§ **WHAT NEEDS TO BE DONE**
Quote exactly the lines spanning from the top of the data below to the line that contains "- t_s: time", including both.

Recorded data
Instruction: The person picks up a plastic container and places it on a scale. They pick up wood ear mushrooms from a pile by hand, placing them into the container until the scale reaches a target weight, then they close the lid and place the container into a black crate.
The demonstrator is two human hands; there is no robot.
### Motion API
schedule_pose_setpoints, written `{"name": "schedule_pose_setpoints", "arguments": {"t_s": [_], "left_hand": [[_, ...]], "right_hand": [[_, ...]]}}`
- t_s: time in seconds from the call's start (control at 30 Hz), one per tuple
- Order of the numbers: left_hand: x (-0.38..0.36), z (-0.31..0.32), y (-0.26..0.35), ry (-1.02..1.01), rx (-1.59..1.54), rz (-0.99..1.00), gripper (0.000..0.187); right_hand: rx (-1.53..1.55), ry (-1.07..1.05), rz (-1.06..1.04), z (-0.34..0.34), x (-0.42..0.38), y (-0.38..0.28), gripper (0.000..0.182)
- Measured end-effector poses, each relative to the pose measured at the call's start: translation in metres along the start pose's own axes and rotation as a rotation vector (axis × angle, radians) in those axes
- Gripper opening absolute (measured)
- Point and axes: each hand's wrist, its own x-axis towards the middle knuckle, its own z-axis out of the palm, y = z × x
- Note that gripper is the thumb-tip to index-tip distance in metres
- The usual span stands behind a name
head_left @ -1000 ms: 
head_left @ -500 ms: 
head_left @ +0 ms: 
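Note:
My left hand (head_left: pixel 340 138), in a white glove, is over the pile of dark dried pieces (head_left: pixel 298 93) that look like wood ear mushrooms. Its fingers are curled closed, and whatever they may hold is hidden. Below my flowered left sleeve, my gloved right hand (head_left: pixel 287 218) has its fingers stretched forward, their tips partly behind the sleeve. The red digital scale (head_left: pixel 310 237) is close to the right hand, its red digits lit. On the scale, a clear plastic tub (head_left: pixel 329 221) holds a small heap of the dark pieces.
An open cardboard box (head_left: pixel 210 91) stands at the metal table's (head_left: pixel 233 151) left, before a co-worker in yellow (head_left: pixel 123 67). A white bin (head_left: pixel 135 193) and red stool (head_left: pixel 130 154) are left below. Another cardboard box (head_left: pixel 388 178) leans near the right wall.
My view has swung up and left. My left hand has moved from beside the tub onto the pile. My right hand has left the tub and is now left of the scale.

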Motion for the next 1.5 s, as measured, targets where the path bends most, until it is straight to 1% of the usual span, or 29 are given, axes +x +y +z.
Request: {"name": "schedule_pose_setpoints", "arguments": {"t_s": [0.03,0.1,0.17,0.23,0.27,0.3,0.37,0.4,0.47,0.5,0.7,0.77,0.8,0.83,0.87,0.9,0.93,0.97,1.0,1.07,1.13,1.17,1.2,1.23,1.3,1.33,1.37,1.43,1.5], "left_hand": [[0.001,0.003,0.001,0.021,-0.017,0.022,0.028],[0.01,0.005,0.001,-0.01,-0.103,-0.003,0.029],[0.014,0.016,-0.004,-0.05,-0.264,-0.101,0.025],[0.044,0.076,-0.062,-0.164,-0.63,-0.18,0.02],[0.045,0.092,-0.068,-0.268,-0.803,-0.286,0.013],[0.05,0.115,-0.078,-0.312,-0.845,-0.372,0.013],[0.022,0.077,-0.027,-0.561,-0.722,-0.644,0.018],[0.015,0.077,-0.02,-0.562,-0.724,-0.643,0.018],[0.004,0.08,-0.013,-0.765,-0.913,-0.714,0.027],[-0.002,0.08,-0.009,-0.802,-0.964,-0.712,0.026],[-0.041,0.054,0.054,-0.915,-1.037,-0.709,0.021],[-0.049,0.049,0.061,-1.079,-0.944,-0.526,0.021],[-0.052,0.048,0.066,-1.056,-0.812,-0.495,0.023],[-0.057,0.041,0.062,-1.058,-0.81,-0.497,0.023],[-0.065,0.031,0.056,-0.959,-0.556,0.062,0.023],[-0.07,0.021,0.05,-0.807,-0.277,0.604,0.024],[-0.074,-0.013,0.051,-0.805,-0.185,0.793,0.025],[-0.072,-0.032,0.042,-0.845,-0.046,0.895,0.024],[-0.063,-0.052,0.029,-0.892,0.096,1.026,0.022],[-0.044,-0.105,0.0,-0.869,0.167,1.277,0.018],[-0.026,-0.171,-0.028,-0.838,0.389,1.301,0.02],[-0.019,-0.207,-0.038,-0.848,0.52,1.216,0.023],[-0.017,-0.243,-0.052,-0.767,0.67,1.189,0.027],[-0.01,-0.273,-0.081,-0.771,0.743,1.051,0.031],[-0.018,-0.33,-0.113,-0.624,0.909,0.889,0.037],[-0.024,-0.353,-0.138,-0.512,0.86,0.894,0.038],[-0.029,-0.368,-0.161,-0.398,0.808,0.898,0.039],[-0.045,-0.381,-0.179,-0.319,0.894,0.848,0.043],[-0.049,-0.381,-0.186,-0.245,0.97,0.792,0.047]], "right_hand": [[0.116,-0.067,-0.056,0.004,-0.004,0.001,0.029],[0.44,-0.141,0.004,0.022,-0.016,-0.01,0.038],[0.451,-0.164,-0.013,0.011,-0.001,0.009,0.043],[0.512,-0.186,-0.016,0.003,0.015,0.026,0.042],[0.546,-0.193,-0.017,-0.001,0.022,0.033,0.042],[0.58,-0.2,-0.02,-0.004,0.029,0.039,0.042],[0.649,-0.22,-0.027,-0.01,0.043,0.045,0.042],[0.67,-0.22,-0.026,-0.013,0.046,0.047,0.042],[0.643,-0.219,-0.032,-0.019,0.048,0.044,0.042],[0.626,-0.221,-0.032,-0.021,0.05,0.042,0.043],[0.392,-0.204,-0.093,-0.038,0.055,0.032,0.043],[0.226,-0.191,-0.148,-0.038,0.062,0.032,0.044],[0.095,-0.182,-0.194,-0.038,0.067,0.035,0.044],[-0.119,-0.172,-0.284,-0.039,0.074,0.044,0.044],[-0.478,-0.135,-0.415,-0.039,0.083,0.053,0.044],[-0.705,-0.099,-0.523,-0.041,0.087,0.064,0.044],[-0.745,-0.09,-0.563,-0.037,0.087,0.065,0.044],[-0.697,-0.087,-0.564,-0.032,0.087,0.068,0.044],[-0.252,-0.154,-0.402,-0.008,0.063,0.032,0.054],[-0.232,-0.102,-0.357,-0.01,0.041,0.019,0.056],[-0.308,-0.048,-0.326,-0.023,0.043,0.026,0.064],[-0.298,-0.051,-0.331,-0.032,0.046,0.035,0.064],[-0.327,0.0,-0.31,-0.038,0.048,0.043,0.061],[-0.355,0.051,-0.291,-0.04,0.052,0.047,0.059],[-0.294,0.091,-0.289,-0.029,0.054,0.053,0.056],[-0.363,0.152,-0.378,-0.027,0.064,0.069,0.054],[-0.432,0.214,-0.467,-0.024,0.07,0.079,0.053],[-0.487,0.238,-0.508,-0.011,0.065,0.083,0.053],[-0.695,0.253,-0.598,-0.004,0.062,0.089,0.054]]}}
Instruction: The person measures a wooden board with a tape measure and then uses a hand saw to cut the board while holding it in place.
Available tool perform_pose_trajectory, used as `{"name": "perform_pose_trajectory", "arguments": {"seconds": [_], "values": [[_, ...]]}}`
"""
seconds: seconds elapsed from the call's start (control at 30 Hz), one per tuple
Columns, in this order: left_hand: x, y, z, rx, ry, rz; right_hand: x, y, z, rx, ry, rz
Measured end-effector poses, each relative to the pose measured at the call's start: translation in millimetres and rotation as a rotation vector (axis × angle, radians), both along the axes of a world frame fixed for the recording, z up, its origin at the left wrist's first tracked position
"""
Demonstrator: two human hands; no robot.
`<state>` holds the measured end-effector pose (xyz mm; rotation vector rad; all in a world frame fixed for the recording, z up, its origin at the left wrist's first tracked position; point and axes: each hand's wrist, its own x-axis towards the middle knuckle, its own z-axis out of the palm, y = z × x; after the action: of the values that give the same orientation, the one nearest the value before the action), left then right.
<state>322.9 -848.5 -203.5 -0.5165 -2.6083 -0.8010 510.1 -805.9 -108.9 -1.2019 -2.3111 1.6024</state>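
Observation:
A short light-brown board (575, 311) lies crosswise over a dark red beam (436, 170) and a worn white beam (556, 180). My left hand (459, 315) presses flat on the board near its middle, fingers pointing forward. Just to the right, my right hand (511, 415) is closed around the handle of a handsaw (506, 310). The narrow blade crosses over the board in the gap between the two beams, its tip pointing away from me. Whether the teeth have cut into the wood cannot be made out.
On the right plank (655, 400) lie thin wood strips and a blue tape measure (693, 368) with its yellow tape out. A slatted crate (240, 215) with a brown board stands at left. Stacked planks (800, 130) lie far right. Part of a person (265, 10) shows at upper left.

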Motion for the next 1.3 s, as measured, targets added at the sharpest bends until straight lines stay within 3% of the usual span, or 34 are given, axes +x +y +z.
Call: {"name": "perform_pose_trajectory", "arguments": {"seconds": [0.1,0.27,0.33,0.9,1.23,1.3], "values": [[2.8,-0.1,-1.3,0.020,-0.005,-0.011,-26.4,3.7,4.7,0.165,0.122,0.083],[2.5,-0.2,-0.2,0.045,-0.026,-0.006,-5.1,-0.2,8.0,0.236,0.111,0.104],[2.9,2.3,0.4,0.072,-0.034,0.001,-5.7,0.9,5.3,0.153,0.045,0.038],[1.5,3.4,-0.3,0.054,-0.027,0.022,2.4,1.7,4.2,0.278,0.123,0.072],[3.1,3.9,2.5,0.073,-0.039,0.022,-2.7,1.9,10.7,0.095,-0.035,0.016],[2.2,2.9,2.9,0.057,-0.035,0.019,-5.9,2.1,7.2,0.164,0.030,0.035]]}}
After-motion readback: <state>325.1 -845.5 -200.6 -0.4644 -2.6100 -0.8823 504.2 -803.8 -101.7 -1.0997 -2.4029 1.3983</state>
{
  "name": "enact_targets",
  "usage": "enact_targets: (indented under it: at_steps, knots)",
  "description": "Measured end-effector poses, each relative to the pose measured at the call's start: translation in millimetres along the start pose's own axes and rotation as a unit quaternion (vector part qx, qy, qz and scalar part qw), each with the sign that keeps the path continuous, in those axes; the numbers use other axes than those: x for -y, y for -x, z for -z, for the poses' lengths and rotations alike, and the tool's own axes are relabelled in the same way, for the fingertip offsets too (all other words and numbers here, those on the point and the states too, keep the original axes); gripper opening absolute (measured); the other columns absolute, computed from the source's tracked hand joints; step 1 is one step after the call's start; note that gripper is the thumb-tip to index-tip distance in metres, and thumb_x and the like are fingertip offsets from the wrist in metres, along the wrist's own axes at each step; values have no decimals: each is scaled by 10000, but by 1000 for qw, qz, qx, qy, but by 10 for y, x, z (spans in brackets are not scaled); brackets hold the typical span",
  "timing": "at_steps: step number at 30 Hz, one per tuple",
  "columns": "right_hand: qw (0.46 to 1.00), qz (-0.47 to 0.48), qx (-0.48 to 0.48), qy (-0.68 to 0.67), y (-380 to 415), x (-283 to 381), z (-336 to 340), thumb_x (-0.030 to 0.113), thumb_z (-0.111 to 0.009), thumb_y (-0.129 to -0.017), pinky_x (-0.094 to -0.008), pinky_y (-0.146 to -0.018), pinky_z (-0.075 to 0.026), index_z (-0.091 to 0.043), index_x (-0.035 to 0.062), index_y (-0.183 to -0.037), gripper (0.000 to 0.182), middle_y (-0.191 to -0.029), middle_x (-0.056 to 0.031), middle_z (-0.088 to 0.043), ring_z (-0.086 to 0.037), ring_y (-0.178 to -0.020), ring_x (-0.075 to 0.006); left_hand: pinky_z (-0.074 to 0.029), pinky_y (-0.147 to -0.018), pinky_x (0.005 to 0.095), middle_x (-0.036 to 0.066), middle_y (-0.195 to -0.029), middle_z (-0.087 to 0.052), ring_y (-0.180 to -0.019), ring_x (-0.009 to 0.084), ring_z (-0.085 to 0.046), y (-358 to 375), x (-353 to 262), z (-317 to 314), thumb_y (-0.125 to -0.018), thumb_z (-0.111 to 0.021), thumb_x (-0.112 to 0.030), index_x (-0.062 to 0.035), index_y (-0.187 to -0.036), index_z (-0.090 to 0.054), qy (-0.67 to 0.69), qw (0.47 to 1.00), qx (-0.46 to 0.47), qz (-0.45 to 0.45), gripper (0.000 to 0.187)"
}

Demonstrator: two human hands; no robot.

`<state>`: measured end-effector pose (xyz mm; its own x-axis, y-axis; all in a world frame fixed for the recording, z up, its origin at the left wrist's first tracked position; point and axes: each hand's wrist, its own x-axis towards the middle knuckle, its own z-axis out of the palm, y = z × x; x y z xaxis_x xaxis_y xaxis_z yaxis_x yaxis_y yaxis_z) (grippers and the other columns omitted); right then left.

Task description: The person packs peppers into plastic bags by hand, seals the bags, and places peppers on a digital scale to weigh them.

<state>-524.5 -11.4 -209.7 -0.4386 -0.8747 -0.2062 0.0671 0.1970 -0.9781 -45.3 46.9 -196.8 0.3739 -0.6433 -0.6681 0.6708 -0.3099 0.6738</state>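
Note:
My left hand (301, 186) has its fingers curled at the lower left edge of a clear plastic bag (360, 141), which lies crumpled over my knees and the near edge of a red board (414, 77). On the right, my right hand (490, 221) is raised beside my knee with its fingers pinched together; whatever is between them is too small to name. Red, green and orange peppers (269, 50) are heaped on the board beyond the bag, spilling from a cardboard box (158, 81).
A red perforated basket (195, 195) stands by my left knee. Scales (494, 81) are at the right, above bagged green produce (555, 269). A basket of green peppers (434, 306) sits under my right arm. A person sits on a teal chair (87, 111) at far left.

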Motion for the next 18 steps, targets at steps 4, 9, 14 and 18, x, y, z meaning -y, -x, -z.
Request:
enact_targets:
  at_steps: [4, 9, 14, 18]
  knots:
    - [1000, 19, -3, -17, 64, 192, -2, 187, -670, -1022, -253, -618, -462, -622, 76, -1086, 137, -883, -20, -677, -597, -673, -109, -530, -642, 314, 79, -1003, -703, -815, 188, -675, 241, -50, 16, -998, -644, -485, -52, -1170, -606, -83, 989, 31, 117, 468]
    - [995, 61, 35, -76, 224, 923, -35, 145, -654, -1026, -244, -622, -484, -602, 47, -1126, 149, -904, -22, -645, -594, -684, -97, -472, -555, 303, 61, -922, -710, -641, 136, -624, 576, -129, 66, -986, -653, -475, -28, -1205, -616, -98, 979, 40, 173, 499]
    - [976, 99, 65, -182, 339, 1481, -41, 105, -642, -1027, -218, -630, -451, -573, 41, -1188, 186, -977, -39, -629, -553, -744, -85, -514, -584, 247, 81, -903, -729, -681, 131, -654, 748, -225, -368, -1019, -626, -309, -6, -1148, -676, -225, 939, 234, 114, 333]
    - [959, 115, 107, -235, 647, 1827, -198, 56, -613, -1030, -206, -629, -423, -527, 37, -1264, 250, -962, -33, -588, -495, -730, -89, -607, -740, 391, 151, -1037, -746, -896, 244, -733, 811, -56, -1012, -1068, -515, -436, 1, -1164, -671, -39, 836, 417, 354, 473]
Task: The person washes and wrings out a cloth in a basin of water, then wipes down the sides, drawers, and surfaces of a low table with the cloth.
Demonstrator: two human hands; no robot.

§ **RESPONSE AREA**
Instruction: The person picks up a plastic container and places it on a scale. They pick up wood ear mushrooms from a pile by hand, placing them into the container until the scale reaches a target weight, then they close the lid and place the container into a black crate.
The demonstrator is two human hands; there is no robot.
### Motion API
schedule_pose_setpoints, written `{"name": "schedule_pose_setpoints", "arguments": {"t_s": [_], "left_hand": [[_, ...]], "right_hand": [[_, ...]]}}`
- t_s: time in seconds from the call's start (control at 30 Hz), one per tuple

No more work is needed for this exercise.